I totally agree that without doing the deeper work of healing trauma, we will forever be white knuckling, or controlling our addictive tendencies, instead of healing the root causes.

It has taken me 22 years of hard-core therapy to finally say I am free of my sugar addiction. Over 7000 hours of therapy. This summer I had a relapse, which seemed like a harm reduction episode in which I ate 2 pounds of tangerines a day + drank some “low sugar” type mushroom kombucha (with erythritol) for 10 days (much improved over eating boxes of cookies, I thought) but it broke my intestines in a way nothing before has. (Might have been the erythritol?) They really did not work for about three months after that. It was a scared straight kind of experience. Like when William Styron lost his capacity to drink, and wrote about it in the book, A Darkness Visible.
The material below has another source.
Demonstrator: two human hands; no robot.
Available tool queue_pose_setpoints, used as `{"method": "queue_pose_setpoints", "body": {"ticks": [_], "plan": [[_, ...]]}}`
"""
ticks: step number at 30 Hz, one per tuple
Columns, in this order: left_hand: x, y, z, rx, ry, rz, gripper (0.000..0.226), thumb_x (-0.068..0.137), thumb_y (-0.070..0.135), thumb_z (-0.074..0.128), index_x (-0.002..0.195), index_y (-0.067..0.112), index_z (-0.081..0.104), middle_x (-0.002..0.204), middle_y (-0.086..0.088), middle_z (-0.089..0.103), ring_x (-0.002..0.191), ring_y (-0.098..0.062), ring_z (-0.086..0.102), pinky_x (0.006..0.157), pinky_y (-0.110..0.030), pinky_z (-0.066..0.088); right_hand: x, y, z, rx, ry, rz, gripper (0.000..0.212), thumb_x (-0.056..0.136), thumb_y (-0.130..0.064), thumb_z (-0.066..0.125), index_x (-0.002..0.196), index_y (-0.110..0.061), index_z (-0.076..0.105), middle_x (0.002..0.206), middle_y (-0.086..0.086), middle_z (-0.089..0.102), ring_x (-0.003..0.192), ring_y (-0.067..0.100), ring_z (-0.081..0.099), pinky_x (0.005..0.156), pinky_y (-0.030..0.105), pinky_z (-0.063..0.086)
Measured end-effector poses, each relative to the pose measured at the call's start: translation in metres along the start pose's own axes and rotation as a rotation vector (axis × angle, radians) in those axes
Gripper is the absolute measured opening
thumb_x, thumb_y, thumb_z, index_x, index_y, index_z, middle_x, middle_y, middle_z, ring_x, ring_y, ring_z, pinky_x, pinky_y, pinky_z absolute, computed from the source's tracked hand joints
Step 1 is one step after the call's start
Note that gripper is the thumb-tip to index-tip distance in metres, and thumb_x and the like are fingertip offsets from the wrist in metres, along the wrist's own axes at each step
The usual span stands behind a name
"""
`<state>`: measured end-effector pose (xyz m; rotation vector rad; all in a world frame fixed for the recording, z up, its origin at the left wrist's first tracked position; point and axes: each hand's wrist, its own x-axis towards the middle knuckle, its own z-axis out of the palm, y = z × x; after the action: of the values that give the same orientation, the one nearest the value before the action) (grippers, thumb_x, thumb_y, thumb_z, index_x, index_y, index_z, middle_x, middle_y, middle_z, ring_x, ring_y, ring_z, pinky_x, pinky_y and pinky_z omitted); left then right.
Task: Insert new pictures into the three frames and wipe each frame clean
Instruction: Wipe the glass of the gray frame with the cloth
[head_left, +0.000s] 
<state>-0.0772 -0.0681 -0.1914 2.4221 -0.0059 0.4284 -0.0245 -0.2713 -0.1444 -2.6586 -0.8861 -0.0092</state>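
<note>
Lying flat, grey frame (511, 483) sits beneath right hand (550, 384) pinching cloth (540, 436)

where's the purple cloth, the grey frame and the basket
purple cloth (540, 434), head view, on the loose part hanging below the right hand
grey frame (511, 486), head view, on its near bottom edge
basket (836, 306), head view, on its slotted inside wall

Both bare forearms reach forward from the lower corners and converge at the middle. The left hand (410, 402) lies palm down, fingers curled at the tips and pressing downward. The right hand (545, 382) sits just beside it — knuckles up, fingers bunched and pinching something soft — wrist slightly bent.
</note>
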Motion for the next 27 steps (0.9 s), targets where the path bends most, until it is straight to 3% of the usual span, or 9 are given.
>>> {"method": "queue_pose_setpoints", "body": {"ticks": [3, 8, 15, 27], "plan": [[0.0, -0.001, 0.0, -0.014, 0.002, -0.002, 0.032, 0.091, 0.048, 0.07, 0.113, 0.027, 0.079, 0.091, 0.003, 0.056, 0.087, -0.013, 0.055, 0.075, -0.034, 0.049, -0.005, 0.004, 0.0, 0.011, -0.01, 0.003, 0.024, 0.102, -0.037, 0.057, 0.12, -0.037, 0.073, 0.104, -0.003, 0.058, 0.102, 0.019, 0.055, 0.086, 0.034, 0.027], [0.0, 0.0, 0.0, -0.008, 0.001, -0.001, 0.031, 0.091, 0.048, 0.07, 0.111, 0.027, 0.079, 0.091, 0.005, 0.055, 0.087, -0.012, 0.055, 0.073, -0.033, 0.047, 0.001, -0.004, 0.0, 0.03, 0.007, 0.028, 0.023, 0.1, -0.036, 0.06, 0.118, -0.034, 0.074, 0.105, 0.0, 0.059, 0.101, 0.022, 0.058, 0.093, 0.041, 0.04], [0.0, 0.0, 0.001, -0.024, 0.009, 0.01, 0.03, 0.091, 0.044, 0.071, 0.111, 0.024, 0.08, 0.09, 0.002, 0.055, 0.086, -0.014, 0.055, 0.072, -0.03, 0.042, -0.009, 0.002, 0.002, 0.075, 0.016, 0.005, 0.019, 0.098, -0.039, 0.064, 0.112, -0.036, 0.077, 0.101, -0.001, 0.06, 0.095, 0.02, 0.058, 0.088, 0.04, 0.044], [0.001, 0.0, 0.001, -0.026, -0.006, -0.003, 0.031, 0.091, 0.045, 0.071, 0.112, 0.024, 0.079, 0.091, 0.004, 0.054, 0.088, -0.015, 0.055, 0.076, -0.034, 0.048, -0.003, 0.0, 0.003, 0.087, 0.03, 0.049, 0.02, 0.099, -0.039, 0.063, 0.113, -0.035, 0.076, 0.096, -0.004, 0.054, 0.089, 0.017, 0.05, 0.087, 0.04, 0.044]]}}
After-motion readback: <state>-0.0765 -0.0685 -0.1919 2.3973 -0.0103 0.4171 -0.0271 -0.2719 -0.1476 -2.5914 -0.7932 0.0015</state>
I know my body can’t take another relapse. So between the therapy I’ve done and this extremely scary last episode, I know I’m done for good. I honestly feel a phobia of sugar — just thinking about eating fruit or anything that triggers my addiction is a no go for me.

I deeply appreciate what you wrote because I don’t want to be “in recovery“ forever. I want to know that that phase of my life is behind me and I am free of the substance that I just can’t handle. My life doesn’t work when this substances in it, and it works when the substance is not in it, and so I am living a life that works. Full stop.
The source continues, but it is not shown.